TASK ITEM:
Repeat what the lines below say, word for word, and skip every image.

DATASET CONTENT:
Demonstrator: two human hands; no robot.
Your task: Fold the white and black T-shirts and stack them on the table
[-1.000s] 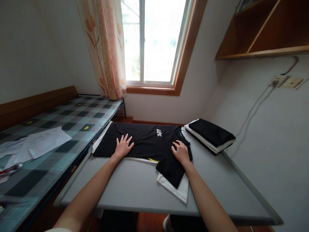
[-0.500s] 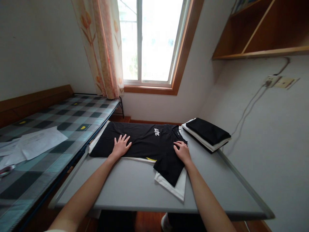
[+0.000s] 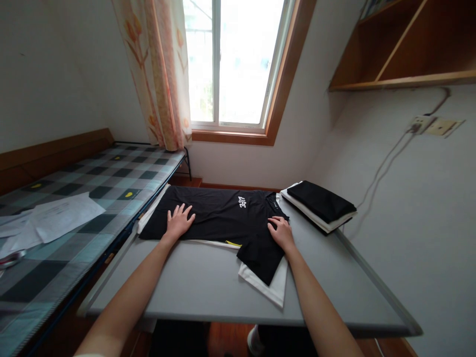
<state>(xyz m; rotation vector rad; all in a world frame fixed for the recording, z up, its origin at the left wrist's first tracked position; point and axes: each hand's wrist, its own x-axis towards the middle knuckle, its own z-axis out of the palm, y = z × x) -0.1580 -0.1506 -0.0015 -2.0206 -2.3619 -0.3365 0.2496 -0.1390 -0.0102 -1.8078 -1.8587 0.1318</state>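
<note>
A black T-shirt point(image 3: 219, 210) with white "LIFE" lettering lies flat on the grey table point(image 3: 208, 287), its collar to the right and one sleeve pointing toward me. Beneath it a white garment point(image 3: 273, 292) shows at the sleeve, along the near edge and at the left end. My left hand point(image 3: 178, 222) rests on the lower part of the black shirt with its fingers spread. Near the collar and shoulder, my right hand point(image 3: 281, 232) lies on the fabric, palm down, fingers slightly bent and apart. Neither hand grips anything.
Folded black and white garments point(image 3: 320, 203) are stacked at the table's back right. A bed with a checked mattress point(image 3: 122, 178) stands at the left, with papers point(image 3: 63, 218) on it. The right wall carries a shelf point(image 3: 409, 77) and a socket with cables.
My left hand has slid a little to the left along the black shirt. My right hand has stayed in nearly the same place.
</note>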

RESPONSE AREA:
Demonstrator: two human hands; no robot.
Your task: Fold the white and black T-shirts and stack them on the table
[-1.000s] 
[-0.500s] 
[+0.000s] 
<state>(xyz m; rotation vector rad; all in a world frame fixed for the recording, z up, its origin at the left wrist's first tracked position; point and axes: each hand's wrist, its own x-axis towards the middle knuckle, its own z-axis out of the palm, y = z × x) -0.1580 -0.1506 -0.0015 -2.0206 -2.3619 -0.3365 0.2496 -0.1390 -0.0102 -1.8078 -1.8587 0.1318</state>
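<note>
A black T-shirt point(image 3: 219, 210) with white "LIFE" lettering lies flat on the grey table point(image 3: 208, 287), its collar to the right and one sleeve pointing toward me. Beneath it a white garment point(image 3: 273, 292) shows at the sleeve, along the near edge and at the left end. My left hand point(image 3: 178, 222) rests on the lower part of the black shirt with its fingers spread. Near the collar and shoulder, my right hand point(image 3: 281, 232) lies on the fabric, palm down, fingers slightly bent and apart. Neither hand grips anything.
Folded black and white garments point(image 3: 320, 203) are stacked at the table's back right. A bed with a checked mattress point(image 3: 122, 178) stands at the left, with papers point(image 3: 63, 218) on it. The right wall carries a shelf point(image 3: 409, 77) and a socket with cables.
My left hand has slid a little to the left along the black shirt. My right hand has stayed in nearly the same place.
</note>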

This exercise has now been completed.